Bakınız önceki cevap 😊
- Bir edebi eserin ve bir filmin dolaşımda kalmasını sağlayan kilit nokta gerçekçilik midir? Okur veya seyirci karşısında bir ayna gördüğü takdirde mi düşer hikâyenin peşine? Sizce kanon olan yapıtların nitelikleri iki alan için kesişir mi yoksa tamamen bağımsız ölçütler mi mevcuttur?
Kanonik metinlere şüpheyle yaklaşmak gerekiyor. Tarihi, gücü elinde tutanlar yazıyor, bunu unutmamalı. Kazananların tarihini okuyoruz. Onların gözünden, onların istediği gibi. Bugüne kalan metinler de iktidarın bugüne kalmasında beis görmediği metinler. Beğenilerimiz, zevklerimiz de manipülasyona açık. İktidar tarafından şekillendirilebiliyor. Ama bir eseri ölmez kılan ruhudur. Roland Barthes punctum diyor. Eserin kelimelerle ifade edilmesi güç ruhu, gücü, gölgesi, kökü.
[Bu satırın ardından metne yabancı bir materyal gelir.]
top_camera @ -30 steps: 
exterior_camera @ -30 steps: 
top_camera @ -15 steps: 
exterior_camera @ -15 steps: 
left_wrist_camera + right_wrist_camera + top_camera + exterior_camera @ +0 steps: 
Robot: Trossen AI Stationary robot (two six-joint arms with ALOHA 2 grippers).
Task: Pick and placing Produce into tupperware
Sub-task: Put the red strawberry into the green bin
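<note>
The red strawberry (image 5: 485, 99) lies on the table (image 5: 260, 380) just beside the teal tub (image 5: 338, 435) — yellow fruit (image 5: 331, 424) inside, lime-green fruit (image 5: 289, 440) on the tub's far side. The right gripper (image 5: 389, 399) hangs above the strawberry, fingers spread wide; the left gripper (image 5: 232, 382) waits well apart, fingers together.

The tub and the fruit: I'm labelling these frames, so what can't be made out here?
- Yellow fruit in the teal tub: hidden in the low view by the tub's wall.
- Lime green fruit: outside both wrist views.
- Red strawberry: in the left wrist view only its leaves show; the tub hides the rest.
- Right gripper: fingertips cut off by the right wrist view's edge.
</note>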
Yaratanın yaratısına yaşam üflemesi, onu sonsuza değin yaşar kılması. Eğer böyle bir özü, böyle bir gücü, kendi başına, müstakil bir hayatı varsa o eser bir gün, bir şekilde gün yüzüne çıkıyor. Suat Derviş’te gördük bunu. Tarihten silinmeye çalışılan bu kahraman kadının eserleri ölümünden elli yıl sonra gün yüzüne çıktı ve okuyucusunu buldu. Halen yaşıyorlardı. Evet, bir tür ayna, bir tür ortak deneyim, duygu. Ama bazen de tamamen farklı bir his, farklı bir ses çeker bizi. Estetik bir büyü de sunabilir sanatçı. Gerçek bir kesit de.
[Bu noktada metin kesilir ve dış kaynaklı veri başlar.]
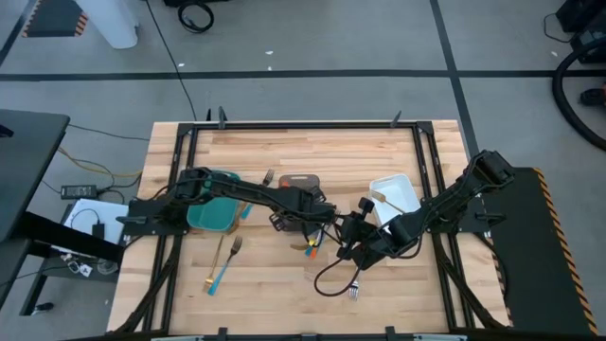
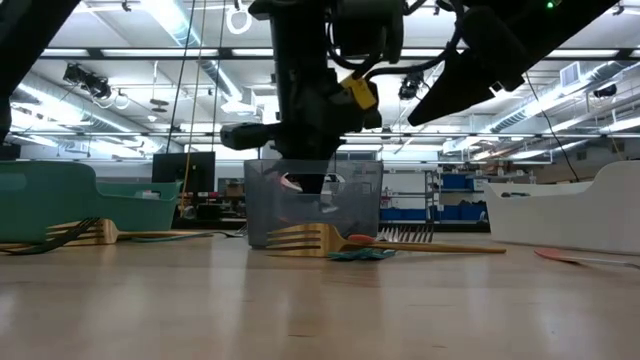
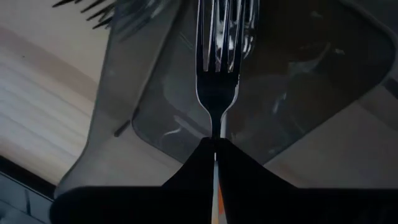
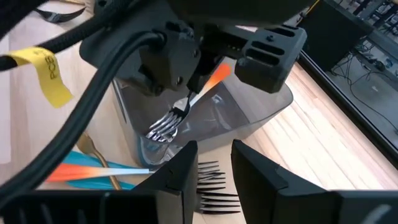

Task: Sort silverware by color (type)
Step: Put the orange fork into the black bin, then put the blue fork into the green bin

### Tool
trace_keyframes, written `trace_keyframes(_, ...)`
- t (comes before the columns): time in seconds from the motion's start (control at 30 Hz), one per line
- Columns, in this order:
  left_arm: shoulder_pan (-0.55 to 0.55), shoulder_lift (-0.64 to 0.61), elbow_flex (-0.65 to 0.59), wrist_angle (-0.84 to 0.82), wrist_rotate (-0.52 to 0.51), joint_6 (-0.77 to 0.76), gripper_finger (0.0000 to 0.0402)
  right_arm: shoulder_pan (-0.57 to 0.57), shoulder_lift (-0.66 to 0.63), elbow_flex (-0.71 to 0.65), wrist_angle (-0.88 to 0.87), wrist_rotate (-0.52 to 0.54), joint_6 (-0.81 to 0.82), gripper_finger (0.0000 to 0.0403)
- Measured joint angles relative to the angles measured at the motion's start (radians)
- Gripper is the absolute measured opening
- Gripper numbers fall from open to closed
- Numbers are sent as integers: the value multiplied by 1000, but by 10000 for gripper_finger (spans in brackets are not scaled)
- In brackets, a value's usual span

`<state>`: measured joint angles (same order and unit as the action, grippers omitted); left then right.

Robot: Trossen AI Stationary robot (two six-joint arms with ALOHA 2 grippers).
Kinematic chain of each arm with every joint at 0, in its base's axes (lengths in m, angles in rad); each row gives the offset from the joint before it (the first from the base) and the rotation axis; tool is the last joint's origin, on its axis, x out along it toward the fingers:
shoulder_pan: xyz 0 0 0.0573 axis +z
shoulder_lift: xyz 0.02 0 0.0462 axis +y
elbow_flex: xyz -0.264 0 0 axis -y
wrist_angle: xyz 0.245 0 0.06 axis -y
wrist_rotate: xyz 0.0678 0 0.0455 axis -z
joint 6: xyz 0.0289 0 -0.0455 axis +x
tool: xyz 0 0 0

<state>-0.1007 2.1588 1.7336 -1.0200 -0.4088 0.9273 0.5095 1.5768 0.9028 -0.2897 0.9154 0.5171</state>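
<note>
- Orange-handled fork (image 4: 186, 102) is pinched in the left gripper (image 4: 198, 79), fingers pressed together on the handle; it hangs over the grey tray (image 4: 249, 115) near the middle of the worktop (image 1: 284, 152), tines already down inside the tray's walls.
- Long axis of this fork runs steeply from the handle up in the fingers to the tines below; in the left wrist view the fork (image 3: 217, 74) lies dead in line with the gripper, tines pointing away toward the tray floor.
- Judged step: dropping the fork into the grey tray; to do it well, lower until the tines are near the floor, tilt the handle along the tray's length so it lies flat, then part the fingers and lift straight up so nothing catches the rim.
- Right gripper (image 4: 214, 165) waits just beside the grey tray on the side toward the white tray (image 1: 396, 194), fingers standing partly apart and holding nothing.
- Other silverware lies on the bare worktop: a gold fork (image 2: 300, 238) and an orange and blue piece (image 4: 93, 171) against the grey tray's front wall, a dark fork (image 4: 214, 193) under the right gripper, two more forks (image 1: 225, 260) toward the front-left corner below the teal tray (image 1: 210, 220); these look unsorted.
</note>
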Motion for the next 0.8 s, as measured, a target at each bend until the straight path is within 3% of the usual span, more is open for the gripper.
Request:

- Son olarak kişisel zevkinize dair bir ipucu alalım. Okurken filmini izlemeyi arzu ettiğiniz yapıt/yapıtlar var mı? Yoksa filmlerin okurun hayal gücünü kısıtladığından yakınanlar tarafında mısınız?
Reşat Enis’in Gonk Vurdu, Sadri Ertem’in Çıkrıklar Durunca, Peride Celal’in Rüyalar Evi, Nahid Sırrı’nın Yıldız Olmak Kolay mı? ve Suat Derviş’in Kendine Tapan Kadın romanlarını izlemek isterim. İnşallah içlerinden birini, ya da birkaçını, hatta hepsini sinemaya uyarlamak bana nasip olur. Ha, bir de ilk aşkım Hüseyin Rahmi’den Ben Deli Miyim? Ve Muhabbet Tılsımı. Bunlar mükemmel filmlere kaynaklık edebilir.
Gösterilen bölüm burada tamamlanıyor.